Technologie
Des millions de travailleurs de l’ombre alimentent les systèmes d’intelligence artificielle d’Amazon ou de Facebook. Chercheur chez Microsoft, Siddharth Suri leur a consacré un livre

Ils sont invisibles, mais ils sont indispensables. Ils identifient des images, traduisent des mots, vérifient des adresses ou encore lisent des critiques d’œuvres. Ils sont des millions et ce sont les «ghost workers», ou «travailleurs fantômes». Des millions d’humains habitant partout sur terre qui nourrissent les systèmes d’intelligence artificielle. Chercheur chez Microsoft, Siddharth Suri leur a consacré un livre, Ghost Work: How to Stop Silicon Valley from Building a New Global Underclass (Houghton Mifflin Harcourt) avec l’anthropologue Mary L. Gray. Vendredi, Siddharth Suri donnait une conférence à l’EPFL sur ces travailleurs de l’ombre.
Selon une étude citée par le chercheur de Microsoft, 8% des Américains auraient déjà été des «ghost workers». Au niveau mondial, en particulier dans les pays en voie de développement, ils seraient extrêmement nombreux. Ils utilisent notamment la plateforme Amazon Mechanical Turk, du numéro un mondial de l’e-commerce. Il suffit de s’y inscrire et de choisir quelle tâche accomplir pour quelle rémunération. Vendredi, une société demandait ainsi de faire correspondre deux images, pour un cent de dollar (environ un centime) par action.
Lire aussi: L’intelligence artificielle entre dans les fonds 3a
Toujours de nouvelles tâches
Ces tâches, tous les algorithmes ne peuvent pas les faire. «On parle beaucoup d’intelligence artificielle, mais sans les «ghost workers», elle n’existerait pas, affirme Siddharth Suri. Pour qu’elle fonctionne, il faut qu’elle ait été entraînée par des humains. Même aujourd’hui, ce sont des humains qui lui apprennent à reconnaître des images.» Cela avait commencé en 2007 avec le projet ImageNet, lorsque 49 000 personnes de 167 pays avaient labellisé 32 millions d’images. «On peut imaginer que les systèmes d’intelligence artificielle se perfectionnant, il n’y aura bientôt plus besoin d’humains pour ces tâches.

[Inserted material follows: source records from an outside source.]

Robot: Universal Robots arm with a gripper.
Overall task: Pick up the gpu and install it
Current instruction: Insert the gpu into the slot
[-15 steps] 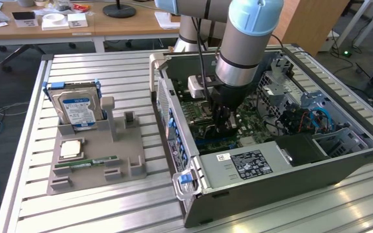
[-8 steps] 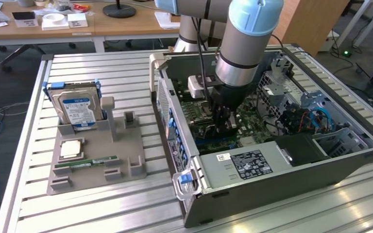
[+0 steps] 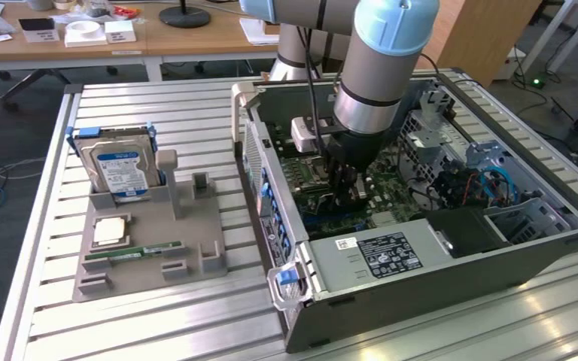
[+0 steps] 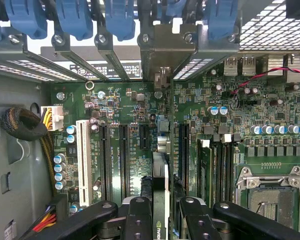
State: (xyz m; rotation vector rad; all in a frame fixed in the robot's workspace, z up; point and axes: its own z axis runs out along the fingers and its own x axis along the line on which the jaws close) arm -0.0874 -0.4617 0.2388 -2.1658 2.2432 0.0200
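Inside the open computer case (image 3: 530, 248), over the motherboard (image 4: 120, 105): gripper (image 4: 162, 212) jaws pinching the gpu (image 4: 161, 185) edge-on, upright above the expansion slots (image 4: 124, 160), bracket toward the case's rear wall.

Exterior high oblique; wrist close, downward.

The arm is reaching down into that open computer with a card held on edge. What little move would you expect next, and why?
Probably a slow, straight push further down toward the motherboard. In the wrist view the gripper has its jaws closed on the gpu, held on edge over the row of long slots, its metal bracket already up at the case's rear openings. I cannot tell whether the card has reached its slot.
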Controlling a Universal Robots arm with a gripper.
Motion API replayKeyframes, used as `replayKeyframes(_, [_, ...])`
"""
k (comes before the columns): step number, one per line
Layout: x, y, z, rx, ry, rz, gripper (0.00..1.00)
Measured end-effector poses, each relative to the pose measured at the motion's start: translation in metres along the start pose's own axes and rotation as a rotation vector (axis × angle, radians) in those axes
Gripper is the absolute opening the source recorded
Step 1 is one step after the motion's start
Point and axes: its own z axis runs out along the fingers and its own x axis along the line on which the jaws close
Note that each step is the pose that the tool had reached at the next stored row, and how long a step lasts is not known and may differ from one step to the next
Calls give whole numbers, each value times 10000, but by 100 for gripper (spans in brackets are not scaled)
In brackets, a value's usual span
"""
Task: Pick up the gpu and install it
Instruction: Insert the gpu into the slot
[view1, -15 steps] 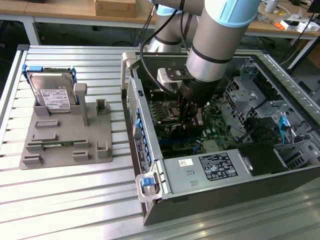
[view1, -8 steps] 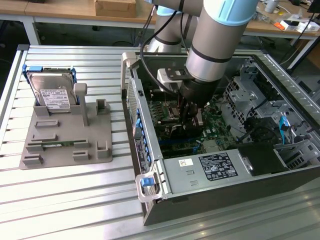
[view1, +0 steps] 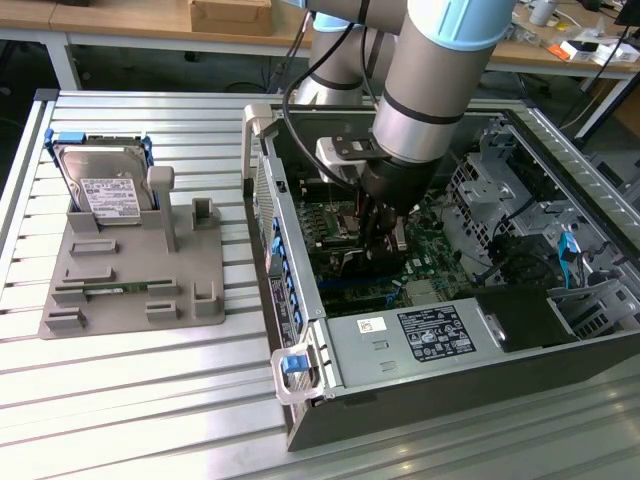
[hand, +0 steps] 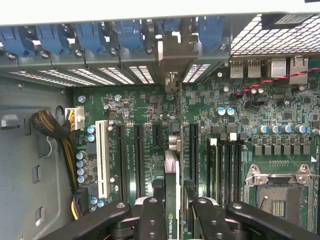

Mais de nouvelles tâches demanderont du travail de la part d’internautes», poursuit le chercheur.
Lire également: L’intelligence artificielle au service de poupées «compagnes»
Avec sa collègue, Siddharth Suri a mené des dizaines d’interviews, tant en Inde qu’aux Etats-Unis, pour comprendre la motivation des «ghost workers». L’argent, d’abord, mais aussi la flexibilité d’un travail que l’on peut accomplir n’importe quand et depuis n’importe où. Les chercheurs estiment que les travailleurs du clic peuvent gagner, aux Etats-Unis, entre 9 et 10 dollars de l’heure. «Mais c’est un chiffre indicatif, seuls les mieux entraînés y parviennent. Nous avons constaté qu’en une année la moitié des «ghost workers» quittent cette activité», selon Siddharth Suri.
Contenus horribles
Etre travailleur du clic est aussi par exemple plus rémunérateur en Inde (en raison du coût de la vie) qu’aux Etats-Unis. Aussi parce que les «ghost workers» sont souvent payés en cartes Amazon outre-Atlantique, et en roupies en Inde.
Ce métier est peu rémunérateur et parfois très difficile. Notamment lorsqu’il s’agit de modérer des contenus horribles – pédopornographie, torture, actes de violence – sur les réseaux sociaux. «Il faut clairement que les «ghost workers» soient mieux protégés. Cela peut se faire par des lois, peut-être via des syndicats ou en faisant pression sur ceux qui proposent ces jobs, pour qu’ils prennent soin des travailleurs», suggère Siddharth Suri. Mais le pouvoir, reconnaît-il, est entre les mains de toutes les entreprises qui font appel à ces travailleurs à la demande.